Archbishop Elpidophoros of America Homily at the Divine Liturgy on the Sunday before the Nativity
December 20, 2020
Saint Barbara Greek Orthodox Church - New York, New York
Beloved Faithful of Saint Barbara,
I am delighted to finally be with you for the Divine Service, and especially on this Sunday before Christmas. This is a most special day, when we read the genealogies of our Lord Jesus Christ.
Earlier in the Matins service, we read the genealogy of our Lord as found in the Gospel of Saint Luke, which contains one line of the descendants of the Lord. The other genealogy, read in the Divine Liturgy, is from the Gospel of Saint Matthew. The Fathers of the Church teach that the difference between these genealogies is a matter of subtle points of Judaic Law, but there is another difference that may be more important.
If you look throughout the histories of the Jewish People in the Old Testament, you will see that women are never mentioned in the genealogies of the famous kings. But in the Gospel of Matthew, we hear the names of three women, and one more by inference. It is not unusual for one’s attention to wane as the clergy read the names in quick succession – the ἐγέννησε, ἐγέννησε, ἐγέννησε. But there is a very special reason for these names.
The names of these particular women are well known to anyone who knows the Old Testament: Tamar, Rahab, Ruth and the wife of Uriah, whose name was Bathsheba. It would take too long to recount all their stories here, but it is the nature of their motherhood that is the interest of the Evangelist.
Tamar had conceived her twin sons by her dead husband’s father – her former father-in-law – in a strange twist on the Jewish Law of a Levirate marriage. Rahab was a Canaanite harlot who saved the spies of Israel and was the mother of Boaz. Ruth was a foreign widow who married Boaz and gave birth to Obed, the grandfather of King David. And it was King David who committed adultery with Bathsheba, the last woman listed, and who was not named because of the broken commandment. But it was her son, the great Solomon who built the Temple, through whom the line of the Messiah derives.

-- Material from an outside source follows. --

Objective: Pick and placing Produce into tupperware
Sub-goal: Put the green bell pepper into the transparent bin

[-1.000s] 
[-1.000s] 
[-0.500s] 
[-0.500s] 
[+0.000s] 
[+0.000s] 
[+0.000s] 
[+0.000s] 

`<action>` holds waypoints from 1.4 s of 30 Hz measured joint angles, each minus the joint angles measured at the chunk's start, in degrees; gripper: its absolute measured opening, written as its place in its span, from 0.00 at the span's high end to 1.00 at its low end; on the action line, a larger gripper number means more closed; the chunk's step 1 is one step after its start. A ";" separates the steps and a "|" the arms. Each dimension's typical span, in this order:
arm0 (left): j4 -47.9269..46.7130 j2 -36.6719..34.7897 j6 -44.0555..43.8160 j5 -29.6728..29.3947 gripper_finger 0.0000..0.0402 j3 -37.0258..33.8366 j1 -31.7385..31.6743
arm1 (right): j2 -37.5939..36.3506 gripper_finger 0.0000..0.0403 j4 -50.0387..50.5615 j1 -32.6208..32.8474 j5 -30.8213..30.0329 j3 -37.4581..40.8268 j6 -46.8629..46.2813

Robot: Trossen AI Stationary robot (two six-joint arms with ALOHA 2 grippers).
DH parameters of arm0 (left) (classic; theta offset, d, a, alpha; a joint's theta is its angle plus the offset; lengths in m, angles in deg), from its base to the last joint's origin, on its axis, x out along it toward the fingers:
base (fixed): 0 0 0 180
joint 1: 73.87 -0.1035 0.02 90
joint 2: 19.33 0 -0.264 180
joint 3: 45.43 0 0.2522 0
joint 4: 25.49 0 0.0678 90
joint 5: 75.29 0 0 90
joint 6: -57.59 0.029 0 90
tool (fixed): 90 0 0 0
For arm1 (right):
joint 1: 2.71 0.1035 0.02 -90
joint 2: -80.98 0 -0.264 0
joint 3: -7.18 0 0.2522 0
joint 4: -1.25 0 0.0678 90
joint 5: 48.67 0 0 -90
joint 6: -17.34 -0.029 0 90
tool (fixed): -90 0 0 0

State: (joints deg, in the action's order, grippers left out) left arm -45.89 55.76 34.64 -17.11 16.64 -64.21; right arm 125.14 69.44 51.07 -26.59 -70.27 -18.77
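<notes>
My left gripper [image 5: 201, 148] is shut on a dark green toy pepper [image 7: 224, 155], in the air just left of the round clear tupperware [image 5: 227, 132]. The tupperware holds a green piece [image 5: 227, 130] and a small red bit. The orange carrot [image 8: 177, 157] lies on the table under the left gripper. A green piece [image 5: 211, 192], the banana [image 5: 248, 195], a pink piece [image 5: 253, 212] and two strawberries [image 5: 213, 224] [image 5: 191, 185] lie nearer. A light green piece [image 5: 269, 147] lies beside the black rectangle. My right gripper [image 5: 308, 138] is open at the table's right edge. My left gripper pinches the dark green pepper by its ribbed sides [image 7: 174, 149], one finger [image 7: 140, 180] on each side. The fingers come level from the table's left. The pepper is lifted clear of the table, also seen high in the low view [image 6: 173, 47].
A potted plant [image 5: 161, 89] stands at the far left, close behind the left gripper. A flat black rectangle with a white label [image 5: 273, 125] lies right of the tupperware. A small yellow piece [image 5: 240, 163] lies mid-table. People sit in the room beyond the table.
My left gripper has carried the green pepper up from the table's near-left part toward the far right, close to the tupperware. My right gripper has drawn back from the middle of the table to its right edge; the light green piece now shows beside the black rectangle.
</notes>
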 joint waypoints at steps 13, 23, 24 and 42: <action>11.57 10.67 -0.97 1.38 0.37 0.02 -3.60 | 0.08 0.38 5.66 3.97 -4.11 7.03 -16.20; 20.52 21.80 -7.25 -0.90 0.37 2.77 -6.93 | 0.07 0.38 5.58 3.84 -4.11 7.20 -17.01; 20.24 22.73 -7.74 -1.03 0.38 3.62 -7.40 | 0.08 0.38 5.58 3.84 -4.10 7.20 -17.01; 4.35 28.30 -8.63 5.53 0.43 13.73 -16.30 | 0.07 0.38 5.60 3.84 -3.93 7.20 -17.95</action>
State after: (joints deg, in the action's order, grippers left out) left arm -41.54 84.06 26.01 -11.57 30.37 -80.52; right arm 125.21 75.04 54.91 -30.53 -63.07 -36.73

Therefore, my beloved Christians, each of these women – whose presence in a genealogy is unique in Scripture – is a woman with questions about her status, legitimacy, nationality, and even morality. But there is a very specific reason for the mention of their names.
They are included to prepare the reader for what is coming. Each of their motherhoods was confusing at best, and scandalous at worst, especially for the early Jewish Christians. But this was all preparation.
The genealogy of Matthew is really saying something like this:
Don’t be confused or even scandalized that the Messiah – the Christ – has such women in his family tree. Sometimes, God uses strange relationships to accomplish His will. And if you think that these relationships are strange, wait until you hear who the actual Mother of the Messiah is – a Virgin!
All of this genealogy leads to one person – the Theotokos and Ever-Virgin Mary!
All the more unusual for a Jewish genealogy that is supposed to only have male ancestors. But the inclusion of the women point to the Theotokos and her unique role of bringing God into the world, of giving birth to Emmanuel, the Name that means “God with us.”
The birth-giving of the Mother of God was indeed miraculous, as we shall see on Christmas morning. As the Synaxarion of that day says:
Θεὸς τὸ τεχθέν, ἡ δὲ Μήτηρ Παρθένος. Τὶ μεῖζον ἄλλο καινὸν εἶδεν ἡ κτίσις;
God is born, His Mother is a Virgin! Has Creation seen something else greater or strange?
The answer is a resounding “No.” Creation had never seen a Virgin Birth, but the ancestors of the Lord had been in some strange relationships, and somehow, these prepared the early Christians to accept the miracle.
May we also accept the miracle of the Lord’s Holy Nativity with faith, and receive the Lord Born in Bethlehem of Judea, and may He grant unto us a blessed Feast of Christmas, and a safe, prosperous, and healthy New Year. Amen.